Untung saja gubuk reyot ini dibangun dari bahan yang mudah terbakar seperti jerami dan kayu. Jadi, aku tidak perlu menyiram seluruh bangunannya dengan bensin agar hangus oleh api.
Sebelum memantik api, kupastikan tidak ada orang lain yang melihatku. Secepatnya aku harus pergi dan menyelinap ke balik hutan di seberang jalan. Di balik hutan itu aku bisa menunggu Oren menjemputku sambil membersihkan badanku dari darah kotor Aldi.
“Selamat tinggal, Aldi. Sampaikan salamku ke adikmu yang pembohong itu, ya,” ucapku lembut sambil menjatuhkan pemantik api yang menyala.
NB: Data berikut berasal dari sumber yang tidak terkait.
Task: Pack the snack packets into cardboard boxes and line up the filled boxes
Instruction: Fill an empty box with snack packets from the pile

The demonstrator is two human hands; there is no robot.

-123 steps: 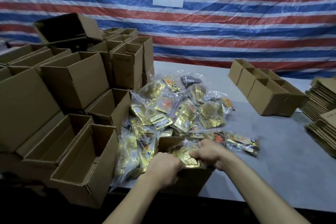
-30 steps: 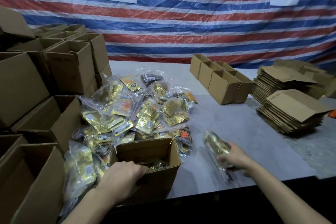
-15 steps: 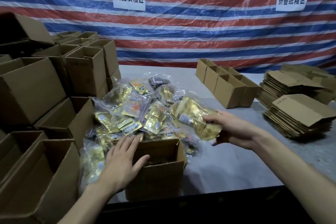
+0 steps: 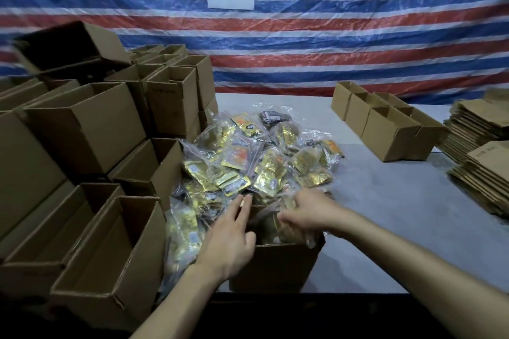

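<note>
An open cardboard box (image 4: 275,267) stands at the table's near edge. Just behind it lies a heap of gold and orange snack packets (image 4: 261,165) in clear bags. My left hand (image 4: 230,239) rests against the box's left rim with its fingers straight, the tips reaching the heap. My right hand (image 4: 305,212) is over the box's opening, fingers curled round a gold snack packet (image 4: 287,231) that sits partly inside the box. What else the box holds is hidden by my hands.
Open cardboard boxes (image 4: 82,129) are stacked along the left, one (image 4: 110,259) close beside my left arm. A row of small boxes (image 4: 385,129) stands at the back right. Flattened cartons (image 4: 484,170) are piled at the far right. A striped tarp (image 4: 330,49) hangs behind the grey table (image 4: 385,215).
My right hand has brought the gold packet from mid-air on the right down into the box's opening. My left hand has stayed at the box's left rim.
</note>
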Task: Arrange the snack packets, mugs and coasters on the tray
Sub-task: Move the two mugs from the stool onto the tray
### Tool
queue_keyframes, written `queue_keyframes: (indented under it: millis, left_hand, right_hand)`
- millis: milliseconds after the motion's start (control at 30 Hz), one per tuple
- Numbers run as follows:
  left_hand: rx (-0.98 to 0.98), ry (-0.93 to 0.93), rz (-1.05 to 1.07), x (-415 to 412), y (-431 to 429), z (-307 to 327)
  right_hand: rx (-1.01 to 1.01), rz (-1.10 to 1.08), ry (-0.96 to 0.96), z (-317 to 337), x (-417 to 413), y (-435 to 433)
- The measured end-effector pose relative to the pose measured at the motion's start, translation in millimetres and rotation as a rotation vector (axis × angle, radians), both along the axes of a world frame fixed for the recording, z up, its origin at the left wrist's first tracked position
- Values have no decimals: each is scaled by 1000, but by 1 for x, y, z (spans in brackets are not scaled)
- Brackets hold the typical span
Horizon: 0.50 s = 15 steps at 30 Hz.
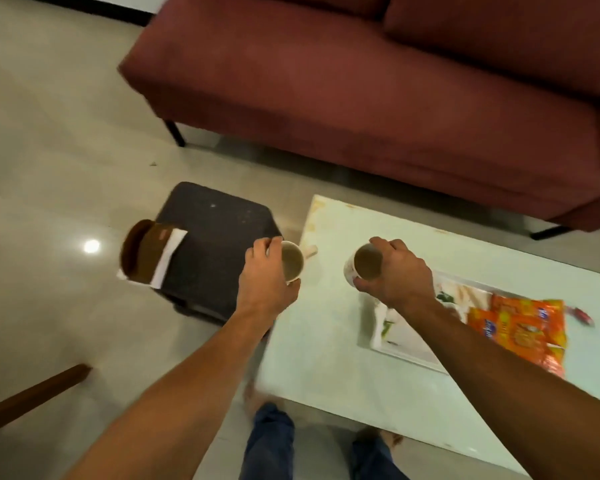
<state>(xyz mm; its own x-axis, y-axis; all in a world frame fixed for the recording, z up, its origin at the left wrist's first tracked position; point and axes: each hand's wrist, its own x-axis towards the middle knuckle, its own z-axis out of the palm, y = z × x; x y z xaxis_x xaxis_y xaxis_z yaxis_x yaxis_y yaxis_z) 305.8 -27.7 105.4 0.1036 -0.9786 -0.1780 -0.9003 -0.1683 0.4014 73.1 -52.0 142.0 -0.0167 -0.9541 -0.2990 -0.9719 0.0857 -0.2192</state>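
Note:
My left hand (265,275) grips a white mug (293,261) by its rim, held over the gap between the dark stool and the white table. My right hand (392,271) grips a second white mug (359,265) from the side, above the table's left part. A white tray (409,337) with a leafy print lies on the table, partly under my right forearm. Orange snack packets (520,327) rest on the tray's right side. Brown round coasters (137,249) with a white strip sit on the stool's left edge.
A dark square stool (219,237) stands left of the white low table (326,341). A maroon sofa (361,81) fills the far side. A small red item (582,317) lies at the table's right. A wooden bar (35,396) crosses the lower left. My legs show below.

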Motion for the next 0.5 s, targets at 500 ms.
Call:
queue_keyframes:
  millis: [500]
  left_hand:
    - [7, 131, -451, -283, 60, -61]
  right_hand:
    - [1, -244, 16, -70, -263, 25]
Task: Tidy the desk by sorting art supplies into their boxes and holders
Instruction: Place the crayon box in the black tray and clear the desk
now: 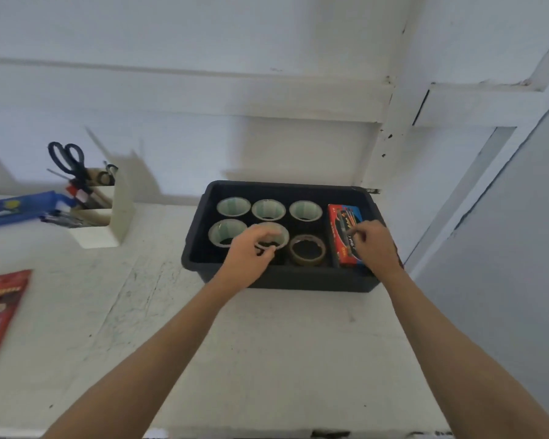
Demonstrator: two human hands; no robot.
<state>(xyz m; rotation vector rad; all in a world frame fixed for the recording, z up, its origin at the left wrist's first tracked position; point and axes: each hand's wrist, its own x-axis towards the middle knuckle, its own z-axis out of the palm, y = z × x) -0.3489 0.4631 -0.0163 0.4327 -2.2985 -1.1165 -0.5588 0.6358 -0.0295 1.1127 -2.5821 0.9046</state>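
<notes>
Well, we seem to be well into the sorting. The black bin (279, 277) stands on the bench (267, 343) against the wall, and it already holds two rows of tape. Three pale rolls (268, 210) line the back. In front sit another pale roll (225, 232), the roll in hand (278, 234) and a brown tape roll (308, 250).

Our left grip (251, 248) curls round the near rim of the middle front roll, which sits low in the bin between its neighbours. We judge it is being settled into its slot, though we cannot tell whether it rests on the floor of the bin. Our right grip (373, 245) curls onto the red marker box (343, 217), which lies along the right end of the bin, just beside the brown roll. It appears to pinch the near part of the box.

Far left, the white holder (121, 210) already carries the scissors (67, 160) and some pens.

What is left, as far as we can see: a blue pack (16, 210) lying beside the holder and a red packet (0, 312) at the bench's left edge, both outside any box. Once both grips let go here, we judge those two are next.
</notes>
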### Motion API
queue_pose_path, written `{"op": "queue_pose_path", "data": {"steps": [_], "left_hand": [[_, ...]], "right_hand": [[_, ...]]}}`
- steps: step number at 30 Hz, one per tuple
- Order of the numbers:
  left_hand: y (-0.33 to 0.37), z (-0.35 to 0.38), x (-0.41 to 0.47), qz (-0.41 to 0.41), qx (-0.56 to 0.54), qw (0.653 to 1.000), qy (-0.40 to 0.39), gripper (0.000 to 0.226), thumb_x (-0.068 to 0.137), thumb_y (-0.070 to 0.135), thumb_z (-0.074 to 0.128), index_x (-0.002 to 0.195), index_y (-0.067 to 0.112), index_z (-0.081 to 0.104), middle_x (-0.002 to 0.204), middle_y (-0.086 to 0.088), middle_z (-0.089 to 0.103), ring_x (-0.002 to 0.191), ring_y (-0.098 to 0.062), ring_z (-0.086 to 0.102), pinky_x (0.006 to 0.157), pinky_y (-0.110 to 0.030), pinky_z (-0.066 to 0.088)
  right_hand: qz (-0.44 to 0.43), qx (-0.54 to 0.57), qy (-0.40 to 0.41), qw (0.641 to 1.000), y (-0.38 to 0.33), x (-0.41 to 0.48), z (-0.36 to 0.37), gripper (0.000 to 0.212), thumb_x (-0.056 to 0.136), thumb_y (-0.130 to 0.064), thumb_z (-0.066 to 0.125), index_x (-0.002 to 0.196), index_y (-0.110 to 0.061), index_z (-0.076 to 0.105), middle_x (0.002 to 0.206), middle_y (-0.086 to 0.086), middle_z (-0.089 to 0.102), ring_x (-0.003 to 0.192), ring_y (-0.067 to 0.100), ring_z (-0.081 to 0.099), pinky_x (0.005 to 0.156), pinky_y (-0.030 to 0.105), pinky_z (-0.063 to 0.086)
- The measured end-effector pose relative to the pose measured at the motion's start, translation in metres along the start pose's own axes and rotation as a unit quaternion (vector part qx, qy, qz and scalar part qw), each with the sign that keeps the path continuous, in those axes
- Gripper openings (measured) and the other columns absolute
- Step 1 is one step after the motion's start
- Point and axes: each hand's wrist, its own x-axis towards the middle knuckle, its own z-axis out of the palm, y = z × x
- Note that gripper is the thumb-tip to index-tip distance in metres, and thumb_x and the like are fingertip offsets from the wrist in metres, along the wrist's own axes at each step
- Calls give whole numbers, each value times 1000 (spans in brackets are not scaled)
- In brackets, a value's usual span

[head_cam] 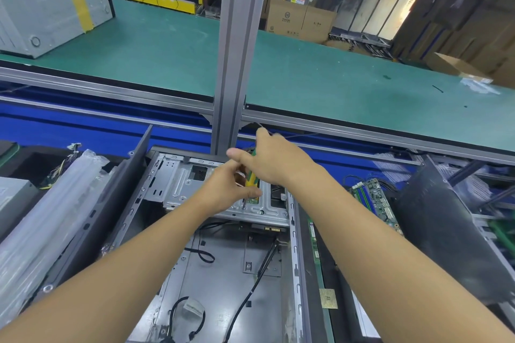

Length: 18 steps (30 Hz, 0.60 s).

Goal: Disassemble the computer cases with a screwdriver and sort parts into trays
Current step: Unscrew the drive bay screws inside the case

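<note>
An open grey computer case (223, 281) lies flat in front of me, with loose black cables on its floor. At its far end sits a silver drive cage (178, 184). A screwdriver (251, 179) with a yellow and green handle stands nearly upright over the cage, tip down on the cage's top plate. My right hand (274, 160) is wrapped around the top of the handle. My left hand (227, 189) pinches the lower handle and shaft. The tip is partly hidden by my left fingers.
A motherboard (374, 198) lies in a tray to the right, beside a dark panel (434, 231). A green memory stick (316, 248) and a CPU chip (328, 298) rest right of the case. Plastic-wrapped parts (50, 217) lie left. A vertical aluminium post (237, 50) rises behind the case.
</note>
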Motion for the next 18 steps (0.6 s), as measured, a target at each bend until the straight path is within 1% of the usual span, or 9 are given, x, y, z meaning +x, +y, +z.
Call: {"op": "queue_pose_path", "data": {"steps": [3,5,8,10,12,14,15,16,18], "left_hand": [[4,-1,-3,22,5,998,-50,41,78,26,85,105,42,59,99,16,67,89,-2,64,72,-13,50],[2,-8,-5,34,-45,995,-81,34,87,17,76,116,32,66,112,13,69,107,-6,64,89,-21,53],[0,-21,-9,14,-95,991,-90,30,90,13,72,120,17,69,115,4,74,113,-12,66,96,-23,51],[-1,-21,-9,9,-107,992,-66,23,85,9,76,106,17,71,100,7,76,99,-11,70,85,-19,52],[2,-16,-8,16,-91,995,-40,22,80,7,81,92,17,67,79,11,71,76,-3,67,70,-12,49],[2,-9,-5,17,-48,999,-8,28,77,15,85,93,22,64,76,8,64,68,0,59,63,-12,46],[2,-6,-4,16,-25,1000,4,31,76,21,86,96,28,64,80,5,63,71,-2,57,64,-15,46],[3,-4,-3,21,-4,1000,4,32,76,25,86,97,34,64,85,3,63,75,-5,57,67,-18,47],[3,-1,-2,46,15,999,-23,32,78,26,84,103,35,67,98,2,63,86,-9,58,75,-25,51]], "right_hand": [[-19,-8,8,1000,-1,3,0,38,101,-49,49,111,-12,47,106,10,60,70,16,50,52,30,32],[-47,-12,-17,999,1,4,-4,23,99,-28,55,116,-13,50,115,8,56,79,20,53,58,31,37],[-91,3,-81,993,0,3,-13,36,89,-11,63,120,-23,52,124,2,46,99,23,52,73,32,41],[-101,34,-107,989,0,1,-14,42,85,-12,67,120,-27,51,125,2,43,101,23,53,74,33,45],[-89,50,-104,989,-2,-1,-11,44,85,-34,72,122,-26,49,126,2,39,105,24,50,82,40,49],[-40,32,-59,997,-4,-4,-9,62,86,-63,63,128,-20,45,126,5,38,112,29,47,83,45,47],[-15,21,-32,999,-6,-4,-9,67,90,-68,54,132,-16,42,127,9,42,111,32,49,78,44,46],[-5,2,-11,1000,-8,-4,-8,64,96,-65,46,135,-14,41,124,10,48,106,33,54,71,41,45],[-29,-30,-4,999,-9,-3,-5,40,105,-43,44,131,-12,44,107,10,56,85,26,58,59,36,41]]}}
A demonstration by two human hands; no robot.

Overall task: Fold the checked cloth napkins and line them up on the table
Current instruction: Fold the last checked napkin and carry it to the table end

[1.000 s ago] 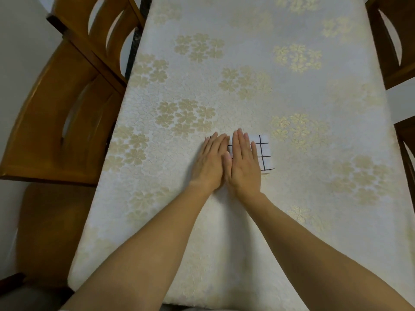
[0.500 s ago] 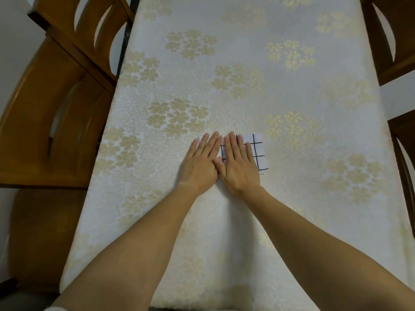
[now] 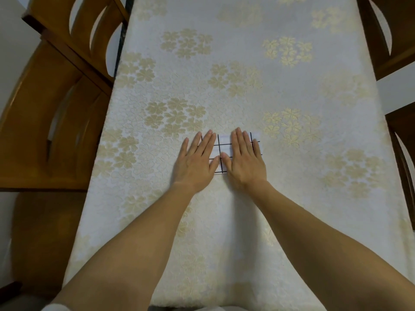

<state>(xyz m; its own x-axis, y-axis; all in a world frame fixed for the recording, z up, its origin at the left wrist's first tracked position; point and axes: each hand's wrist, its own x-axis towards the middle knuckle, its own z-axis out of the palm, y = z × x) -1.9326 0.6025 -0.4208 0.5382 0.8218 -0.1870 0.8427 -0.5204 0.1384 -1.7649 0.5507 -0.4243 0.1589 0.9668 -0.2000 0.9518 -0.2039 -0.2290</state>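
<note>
Both hands lie flat on one folded checked napkin (image 3: 224, 145), a small white rectangle crossed by thin black grid lines, which rests on the counter (image 3: 224, 75) directly beneath the palms and fingers. The left hand (image 3: 197, 162) is released, its fingers straight and a little spread, pressing down on the napkin's left part, so that the cloth's left edge is mostly hidden under those fingers. The right hand (image 3: 243, 160) is likewise released, fingers straight and held close together, pressing the right part; a narrow strip of the napkin shows just beyond its little finger. Between the two hands a bare band of the cloth is visible, and the thumb tips meet or nearly meet over it, close to the napkin's near edge. The counter is covered by a cream tablecloth (image 3: 292, 198) patterned with clusters of pale gold flowers. A wooden chair (image 3: 45, 122) stands well to the left of the left hand, and darker wooden chairs (image 3: 381, 41) stand well to the right of the right hand.
</note>
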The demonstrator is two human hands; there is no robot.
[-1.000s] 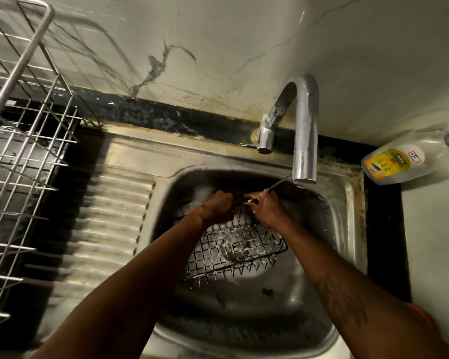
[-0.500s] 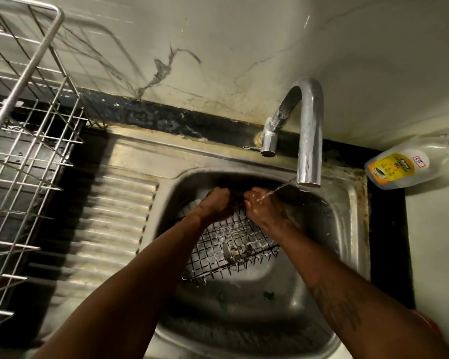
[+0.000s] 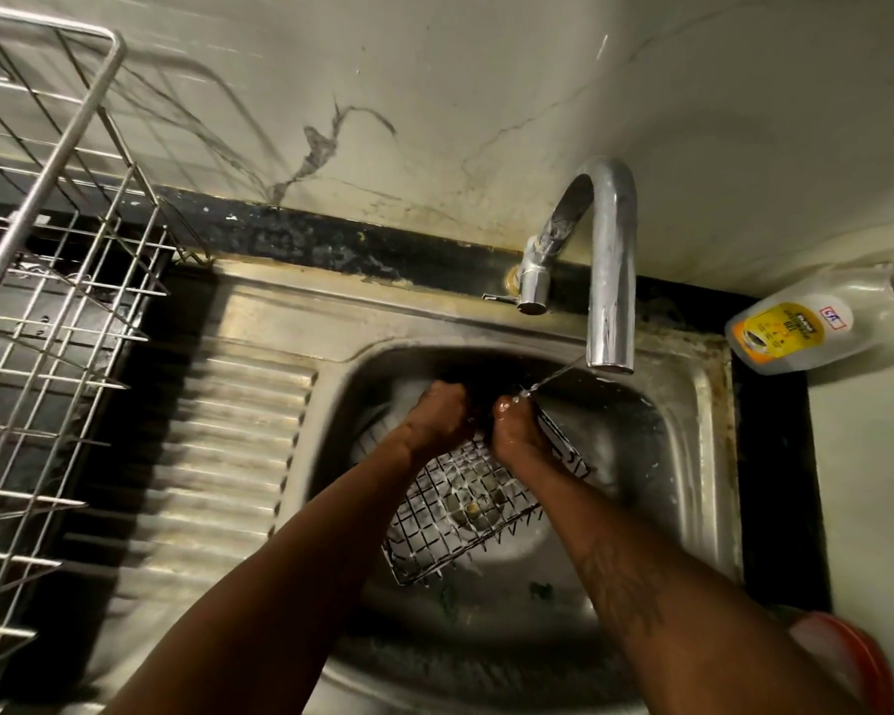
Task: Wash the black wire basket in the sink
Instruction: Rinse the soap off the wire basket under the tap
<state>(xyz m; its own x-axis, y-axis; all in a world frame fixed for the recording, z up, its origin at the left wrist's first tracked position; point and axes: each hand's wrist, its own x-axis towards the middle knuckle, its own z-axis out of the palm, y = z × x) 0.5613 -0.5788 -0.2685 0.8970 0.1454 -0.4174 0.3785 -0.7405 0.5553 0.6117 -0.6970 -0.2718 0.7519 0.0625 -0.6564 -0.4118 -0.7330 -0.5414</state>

Dari balik hutan, dapat kulihat nyala api mulai membesar. Sampai menyentuh tangki motor, akhirnya gubuk itu meledak, meski suaranya masih cukup tersamar oleh hujan deras. Aku yakin, meskipun orang-orang menemukan mayatnya, tapi mereka tidak akan bisa menemukan pelakunya. Semua jejakku sudah terhapus sempurna oleh api dan air.
Sebentar saja, aku harus bersabar dalam dingin. Oren akan datang menjemputku. Aku bisa percaya dia karena Oren adalah sahabat terbaik sepanjang hidupku. Oren takkan pernah mengkhianatiku, sama sekali.